When you are out and about as a member of the general public, you are legally entitled to be able to enjoy public spaces without facing anything which might cause an unreasonable risk to your health or safety. It is the duty of the occupier to ensure that this is the case.
So, for example, shopping malls are usually managed by a company and this company would be responsible for ensuring that the mall as a whole is safe for shoppers. Individual shop units may then fall under the responsibility of the owner of that shop. The occupier is then responsible for managing risks in that environment, from ensuring the plumbing and wiring meets the necessary safety standards right through to cleaning up spillages that could pose a slip hazard.
Hospitals are also covered under Occupier’s Liability law. If you are a visitor to a hospital, the occupier of the hospital must ensure that the hospital premises are reasonably safe for you. If you slip on a highly polished or recently mopped floor and are injured, you may be able to claim compensation against the occupiers of the hospital for your injuries.
Example – Slipping in an Icy Carpark
If an Occupier’s Liability Claim is made, then during the case the Court will consider whether or not the occupier was in breach of their duty of care. Just because an accident has happened does not necessarily mean that the occupier has neglected their duties.
In a recent case, a gentleman called Mr Cook was injured when he slipped on ice on an unmanned car park owned by Swansea City Council. He brought a claim against the Council on the basis that the Council should have gritted the car park when ice was forecast. The Council did not have a pro-active system of gritting the car park, but relied on members of the public to report the snow or ice before sending out a gritting crew.
Mr Cook lost his case. The Court compared the costs of pro-actively gritting the car park when ice or snow was forecast to the risks of someone slipping and being injured. They found that the costs of pro-active gritting would have been disproportionately expensive. As such the Council had taken reasonable care to protect visitors to the car park with their policy of re-active gritting.
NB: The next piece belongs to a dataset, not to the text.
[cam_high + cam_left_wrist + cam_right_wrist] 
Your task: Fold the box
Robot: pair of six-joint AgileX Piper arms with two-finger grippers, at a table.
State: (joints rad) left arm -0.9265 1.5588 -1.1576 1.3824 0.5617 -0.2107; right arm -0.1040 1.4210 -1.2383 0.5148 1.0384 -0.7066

Although Mr Jones lost his claim against the Council, there are many examples of injured people winning their claims after being involved in an accident in a public place as a result of the failure of the occupier to ensure that the premises were safe for visitors.
Accidents at Work
An employer has a duty of care to ensure that their workers are provided with a safe place in which to work, that their work processes are safe, they have well maintained and appropriate tools and equipment to carry out their work and that their fellow workers are competent. Where a worker is working in premises away from their employer’s place of work, their employer still has a duty to ensure the workplace is reasonably safe for their employees to work there. If they do not and the worker is injured, the employer may be found to blame.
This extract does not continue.